OpenAI has quietly rolled out GPT-5.4, a step change in the company’s pursuit of models that do more than answer questions: they now act. The headline capability is native computer control via the API and Codex interfaces, which lets the model read screenshots and issue mouse and keyboard commands to navigate applications, run multi-step workflows and operate productivity suites on behalf of users.
The release comes in two tiers. GPT-5.4 Thinking is available to paid ChatGPT subscribers (Plus, Team and Pro) and presents a visible plan of attack before it answers, allowing users to interrupt and steer execution mid-stream. GPT-5.4 Pro targets heavier users—enterprise customers and the top-paid tier—offering higher performance and the same native control features; the API supports an unprecedented one‑million‑token context window, although inputs above 272,000 tokens trigger a doubled overage rate.
The technical advances are tangible: the model can invoke Playwright-style libraries to script interactions, fetch and parse high-resolution screenshots and call out to configured tools under custom confirmation policies. Benchmarks cited by OpenAI show large gains in desktop and web navigation tests—success rates that leap from mid‑40s to mid‑70s in OSWorld‑Verified and near human or better performance in several screenshot‑driven evaluations.

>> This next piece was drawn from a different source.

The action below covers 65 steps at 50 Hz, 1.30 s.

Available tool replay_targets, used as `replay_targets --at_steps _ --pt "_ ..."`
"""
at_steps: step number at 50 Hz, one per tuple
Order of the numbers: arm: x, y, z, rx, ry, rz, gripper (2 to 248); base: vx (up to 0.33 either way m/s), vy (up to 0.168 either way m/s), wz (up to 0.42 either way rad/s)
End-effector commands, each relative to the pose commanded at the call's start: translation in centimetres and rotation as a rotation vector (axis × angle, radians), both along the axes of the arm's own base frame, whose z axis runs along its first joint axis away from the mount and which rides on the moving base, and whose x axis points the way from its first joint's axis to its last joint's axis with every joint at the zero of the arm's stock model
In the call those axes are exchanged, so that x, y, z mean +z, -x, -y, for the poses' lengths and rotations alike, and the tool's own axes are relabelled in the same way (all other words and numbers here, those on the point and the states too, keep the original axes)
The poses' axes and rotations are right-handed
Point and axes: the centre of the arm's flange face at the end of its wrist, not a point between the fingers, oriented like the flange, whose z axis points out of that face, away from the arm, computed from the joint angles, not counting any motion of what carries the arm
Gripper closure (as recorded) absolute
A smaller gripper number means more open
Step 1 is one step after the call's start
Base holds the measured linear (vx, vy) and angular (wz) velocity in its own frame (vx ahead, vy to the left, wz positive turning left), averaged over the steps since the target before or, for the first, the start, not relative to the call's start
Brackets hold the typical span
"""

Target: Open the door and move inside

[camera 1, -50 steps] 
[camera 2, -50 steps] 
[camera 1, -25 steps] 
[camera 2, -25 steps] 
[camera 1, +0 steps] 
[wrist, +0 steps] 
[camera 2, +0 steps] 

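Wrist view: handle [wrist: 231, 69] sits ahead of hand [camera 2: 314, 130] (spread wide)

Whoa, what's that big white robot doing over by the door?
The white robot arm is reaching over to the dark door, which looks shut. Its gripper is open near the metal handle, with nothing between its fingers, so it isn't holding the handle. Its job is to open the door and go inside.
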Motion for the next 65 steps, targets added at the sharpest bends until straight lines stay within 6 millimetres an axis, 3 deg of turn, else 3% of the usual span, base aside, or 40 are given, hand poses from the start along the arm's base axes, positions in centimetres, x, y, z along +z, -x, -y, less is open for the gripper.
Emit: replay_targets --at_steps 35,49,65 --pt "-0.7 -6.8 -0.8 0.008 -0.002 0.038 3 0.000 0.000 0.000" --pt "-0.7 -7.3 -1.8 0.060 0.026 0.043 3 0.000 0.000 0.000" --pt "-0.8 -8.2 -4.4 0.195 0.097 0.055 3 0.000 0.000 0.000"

GPT‑5.4’s perceptual improvements extend to document and image understanding. Tests on multimodal reasoning and document parsing show lower error rates and higher accuracy at lower latency. OpenAI also introduced raw and high‑detail image inputs with support for very large pixel counts, which improves click accuracy and location tasks in visual interfaces.
Operational efficiency has been improved as well. A new Tool Search mechanism lets the model fetch full tool definitions on demand rather than embedding every tool’s specification into prompts, cutting token consumption roughly in half in internal benchmarks. The model also reduces “tool yields” — the costly yield‑and‑wait cycles that inflate latency — enabling more parallelized tool use and faster end‑to‑end execution on multi‑step tasks.
For business users the most immediate turn is deeper integration with spreadsheets and financial data. ChatGPT for Excel and Google Sheets (beta) lets teams call GPT‑5.4 from cells to build models, refresh data and run analyses; OpenAI pairs the spreadsheet capability with commercial data sources such as FactSet, MSCI, Third Bridge and Moody’s and a set of reusable “Skills” for common finance workflows. Internal banking and modelling benchmarks cited by OpenAI show dramatic improvements in simulated analyst tasks.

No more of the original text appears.